Indeed, many nutritionists and healthcare practitioners have embraced vitamin K2 as a cornerstone for bone health and the management of calcium in the body. Others consider it the “missing link” in the prevention and treatment of many diseases. In one major study over a 7-10 year period, subjects with the highest K2 were 52% less likely to develop artery calcification, and 57% less likely to die from heart disease, compared to those with the lowest intake. Another study involving over 16,000 women showed that the risk of heart disease was reduced by 9% for every 10 micrograms of K2 consumed daily.

Vitamin K2 is rare in the Western diet. It is found only in animal-based (e.g., fermented, grass-fed dairy) and other fermented foods like natto, a fermented soy product popular in Japan. It is found in certain cheeses and made in small amounts in the human gut by our normal flora. However, the recommended dosage of up to 180 micrograms daily is quite hard to achieve without supplementation. The minimum dosage found on the shelves is 45 micrograms. There is not yet any established daily intake for this nutrient.

Vitamin K2 is increasingly found on the vitamin shelves in various forms. The most common subtypes available are MK4 and MK7. Most practitioners recommend the MK7 form due to its longer duration in the blood. Commercially, it is found alone, or in combination with vitamin D3 and other bone-building supplements.

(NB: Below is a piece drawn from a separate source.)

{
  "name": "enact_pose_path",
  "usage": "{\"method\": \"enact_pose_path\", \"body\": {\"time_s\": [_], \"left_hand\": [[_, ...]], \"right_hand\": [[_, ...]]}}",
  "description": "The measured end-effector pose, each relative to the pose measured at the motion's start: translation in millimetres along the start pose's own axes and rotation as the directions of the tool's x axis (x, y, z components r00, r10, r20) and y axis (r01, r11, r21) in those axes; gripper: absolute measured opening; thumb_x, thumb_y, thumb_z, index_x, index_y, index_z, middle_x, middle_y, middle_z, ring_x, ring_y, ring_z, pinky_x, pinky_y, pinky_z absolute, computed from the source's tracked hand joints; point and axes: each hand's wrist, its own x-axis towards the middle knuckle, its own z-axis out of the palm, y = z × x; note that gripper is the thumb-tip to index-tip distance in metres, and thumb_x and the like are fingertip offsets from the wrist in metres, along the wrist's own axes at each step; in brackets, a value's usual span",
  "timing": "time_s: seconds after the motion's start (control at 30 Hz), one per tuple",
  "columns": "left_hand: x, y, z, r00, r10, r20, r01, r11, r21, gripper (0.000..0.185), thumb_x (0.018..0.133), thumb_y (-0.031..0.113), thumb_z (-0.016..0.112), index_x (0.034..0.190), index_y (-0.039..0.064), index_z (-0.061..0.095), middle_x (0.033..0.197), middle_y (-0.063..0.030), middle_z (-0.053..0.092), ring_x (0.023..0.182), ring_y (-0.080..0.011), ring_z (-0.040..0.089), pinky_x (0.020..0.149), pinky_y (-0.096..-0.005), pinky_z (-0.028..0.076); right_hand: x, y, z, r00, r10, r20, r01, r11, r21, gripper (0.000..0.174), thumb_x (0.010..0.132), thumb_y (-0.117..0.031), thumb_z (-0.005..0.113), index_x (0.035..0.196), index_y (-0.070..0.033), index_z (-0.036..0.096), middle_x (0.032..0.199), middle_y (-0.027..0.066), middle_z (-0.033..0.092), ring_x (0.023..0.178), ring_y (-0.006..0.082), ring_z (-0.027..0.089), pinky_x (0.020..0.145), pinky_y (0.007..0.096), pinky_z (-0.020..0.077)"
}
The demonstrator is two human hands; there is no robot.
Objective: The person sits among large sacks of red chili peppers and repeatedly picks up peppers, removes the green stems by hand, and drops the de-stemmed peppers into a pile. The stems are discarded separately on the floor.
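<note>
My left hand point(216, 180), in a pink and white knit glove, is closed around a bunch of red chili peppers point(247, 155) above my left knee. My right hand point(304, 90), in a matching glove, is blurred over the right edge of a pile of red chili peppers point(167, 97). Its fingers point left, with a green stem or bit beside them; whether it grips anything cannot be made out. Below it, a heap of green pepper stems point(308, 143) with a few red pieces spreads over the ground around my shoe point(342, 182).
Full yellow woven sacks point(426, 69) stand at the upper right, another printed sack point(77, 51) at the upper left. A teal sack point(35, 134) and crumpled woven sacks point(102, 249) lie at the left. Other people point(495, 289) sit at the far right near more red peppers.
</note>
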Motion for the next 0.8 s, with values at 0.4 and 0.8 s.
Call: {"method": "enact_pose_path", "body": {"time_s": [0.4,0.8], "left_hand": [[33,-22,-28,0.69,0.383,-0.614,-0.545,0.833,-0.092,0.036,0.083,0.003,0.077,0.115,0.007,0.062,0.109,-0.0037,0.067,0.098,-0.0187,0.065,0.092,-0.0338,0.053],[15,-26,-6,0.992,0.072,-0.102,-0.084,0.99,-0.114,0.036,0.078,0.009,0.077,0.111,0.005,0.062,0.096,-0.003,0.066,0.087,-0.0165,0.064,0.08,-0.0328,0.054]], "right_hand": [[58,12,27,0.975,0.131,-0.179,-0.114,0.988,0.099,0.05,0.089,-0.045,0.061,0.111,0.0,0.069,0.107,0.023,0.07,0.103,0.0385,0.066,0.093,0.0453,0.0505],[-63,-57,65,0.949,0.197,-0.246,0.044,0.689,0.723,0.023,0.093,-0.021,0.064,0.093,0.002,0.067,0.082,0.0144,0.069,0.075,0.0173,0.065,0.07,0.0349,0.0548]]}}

Vitamin K2 research has only just begun, but  human studies thus far extol the benefits for bone strength and arterial health, with a possible benefit for blood pressure. Vitamin K deficiency may also show up in tooth decay, easy bruising, nosebleeds, or heavy periods. A history of digestive problems or antibiotic use may increase the risk. This essential nutrient is important at all stages of life, including for newborn babies and pregnant mothers. Supplementation should be considered, along with magnesium and vitamin D, for optimal calcium function in the body.